Invasão aos ônibus das mulheres
Durante os dias em que se desenrolou a greve, tornou-se normal o deslocamento de grupos enormes de trabalhadores pelas ruas do Centro da cidade de Valença. É que as fábricas do Grupo Santa Rosa, embora localizadas em regiões próximas ao Centro, ficavam em bairros diferentes: a Fábrica I no Bairro Benfica, a Fábrica II no início do Bairro Laranjeiras e a Fábrica III numa extremidade do Centro (próxima à Rodoviária). Assim, relativamente próximas umas das outras, era possível manter a concentração de trabalhadores na Fábrica III e um pouco antes dos horários de troca de turno, eles deslocavam-se para as outras unidades fabris a fim de garantirem a continuidade da paralisação com a formação de piquetes. Além disso, o deslocamento de trabalhadores pela cidade servia para a divulgação do que estava ocorrendo. Eram momentos particularmente ricos, pois assim os operários mostravam-se como os verdadeiros donos das fábricas, já que eles determinavam o funcionamento ou não das empresas. E contagiavam quem os assistiam naquele corre-corre tresloucado pelas ruas da cidade.

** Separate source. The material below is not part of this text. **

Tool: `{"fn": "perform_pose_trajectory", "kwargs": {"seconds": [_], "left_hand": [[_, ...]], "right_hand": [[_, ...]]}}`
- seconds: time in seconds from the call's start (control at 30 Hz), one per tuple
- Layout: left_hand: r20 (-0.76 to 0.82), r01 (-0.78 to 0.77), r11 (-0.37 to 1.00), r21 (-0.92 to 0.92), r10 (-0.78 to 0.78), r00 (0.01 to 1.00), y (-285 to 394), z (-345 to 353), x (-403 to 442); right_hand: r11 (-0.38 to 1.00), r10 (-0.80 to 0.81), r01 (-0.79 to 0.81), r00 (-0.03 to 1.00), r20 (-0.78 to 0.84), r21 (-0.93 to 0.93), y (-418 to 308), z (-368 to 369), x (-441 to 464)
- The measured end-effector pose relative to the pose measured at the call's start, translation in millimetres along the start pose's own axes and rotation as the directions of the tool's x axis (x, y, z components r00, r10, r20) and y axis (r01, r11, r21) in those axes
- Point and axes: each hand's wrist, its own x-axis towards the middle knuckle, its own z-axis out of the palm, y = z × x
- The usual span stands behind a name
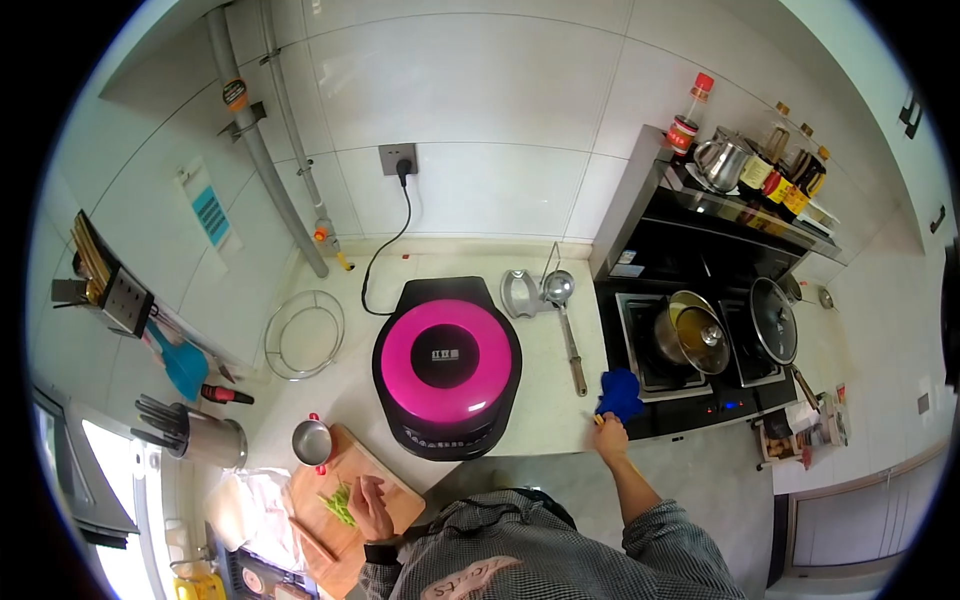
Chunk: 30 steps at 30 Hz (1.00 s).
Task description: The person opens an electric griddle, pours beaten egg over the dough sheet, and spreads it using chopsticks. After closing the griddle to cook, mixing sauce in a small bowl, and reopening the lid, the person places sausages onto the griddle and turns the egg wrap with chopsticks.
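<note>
In the head view my right hand (611, 440) is closed around the yellowish handle end of a blue cloth-like item (620, 395), at the counter's front edge beside the stove. My left hand (371, 510) is over a wooden cutting board (385, 480), next to chopped green vegetables (340, 502). Its fingers look partly curled, and whether they hold anything is too small to tell. A small metal cup (312, 442) with red handles stands at the board's upper left. Between my hands sits a closed pink and black electric griddle (446, 360).
A ladle (567, 320) lies right of the griddle, its head on a metal rest. The stove (650, 385) carries a lidded pot (692, 333) and a lidded pan (773, 320). A wire rack (305, 335), knife block (215, 440) and plastic bag (265, 515) are on the left.
</note>
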Motion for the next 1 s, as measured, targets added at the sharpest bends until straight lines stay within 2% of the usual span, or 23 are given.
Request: {"fn": "perform_pose_trajectory", "kwargs": {"seconds": [0.13, 0.27, 0.33, 0.43, 0.83, 1.0], "left_hand": [[-0.064, -0.012, 0.999, -0.03, 0.01, 0.998, 6, -1, 3], [-0.056, -0.022, 0.999, -0.049, 0.019, 0.998, -4, -2, 5], [-0.146, -0.051, 0.995, -0.088, 0.037, 0.989, -4, 1, 4], [-0.158, -0.062, 0.987, -0.145, 0.039, 0.987, -7, -1, 5], [-0.157, -0.021, 0.986, -0.166, -0.005, 0.988, -14, -10, 6], [-0.148, -0.046, 0.985, -0.164, 0.022, 0.989, -22, -10, 7]], "right_hand": [[0.999, -0.034, 0.035, 0.999, -0.025, 0.027, 2, 1, -7], [0.995, -0.072, 0.075, 0.996, -0.048, 0.059, 10, 10, -6], [0.995, -0.069, 0.071, 0.997, -0.036, 0.065, 10, 9, -7], [0.996, -0.062, 0.064, 0.998, -0.032, 0.056, 8, 9, -8], [0.996, -0.054, 0.058, 0.997, -0.056, 0.074, 6, 9, -9], [0.988, -0.126, 0.13, 0.99, -0.059, 0.083, 8, 6, -11]]}}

Mas um destes deslocamentos foi particularmente proveitoso para a Categoria em greve, principalmente para as mulheres: encontramo-nos, na Av Nilo Peçanha, com os ônibus que traziam participantes para o 1º Encontro Nacional de Mulheres Negras, que se realizaria no Hotel dos Engenheiros, nos dias 2, 3 e 4 de dezembro de 1988.
O Encontro, embora tendo como foco questões de caráter feminista e raciais, reunia figuras ilustres do universo político nacional. Várias dirigentes das lutas dos Trabalhadores nas últimas décadas ali estariam presentes (por exemplo, Hildézia Medeiros, Mãe Beata de Iemanjá, Benedita da Silva, Sueli Carneiro, etc) o que, por certo, faria daquele momento um marco. Tendo tudo isto em mente, ao deparar-me com aqueles ônibus diferentes no centro da cidade, não me fiz de rogado: sinalizei para o motorista do primeiro ônibus que, para minha sorte, abriu a porta. Ao entrar, deparei-me com muitas companheiras que identificavam-se com as correntes políticas junto às quais militava na época.
Sentindo-me à vontade dado o ambiente encontrado no interior do ônibus, vendi o nosso peixe. Falei da Greve dos Trabalhadores Têxteis enfatizando a maioria feminina na Categoria. Chamei atenção para fatos já denunciados até então nos nossos atos públicos e reivindiquei o apoio daquele grupo. A resposta não poderia ser melhor: fomos convidados a comparecer, à noite, ao local do Encontro, para uma conversa com Hildézia Medeiros e outras coordenadoras para, lá, alinhavarmos uma ação conjunta. Ao sair dali tinha em mente uma só questão: com quem eu poderia articular a ponte para aquele grupo, já que o Encontro era exclusivamente feminino. Não precisei pensar muito: de volta à Fábrica III para a continuidade das tarefas da Greve veio-me à cabeça o nome salvador: Leiláh Modesto Leal(foto a seguir). A Companheira, apoio de primeira hora daquela Greve, diga-se de passagem, mais uma vez não titubeou. Topou subir comigo ao Hotel dos Engenheiros para conversar com a mulherada.
Nosso encontro foi bastante frutífero. Encontramo-nos, eu e Leiláh, com Hildézia e outras Companheiras coordenadoras do Encontro. E mais uma vez Leiláh se revelava a pessoa certa para estar ali: ela e Hildézia eram velhas conhecidas de muitas lutas anteriores. Expusemos toda a situação e, ao final, garantimos a participação de três Companheiras da Santa Rosa como convidadas em um dia do Encontro. Estendemos o convite à três das principais líderes da Greve: Baiana, Rosária e Ieda. As três, naquele momento, ganhavam mais uma tarefa e tanto: serem as porta-vozes da Categoria em luta, fazendo com que nossas vozes ultrapassassem assim os limites de Valença e ganhassem mundo.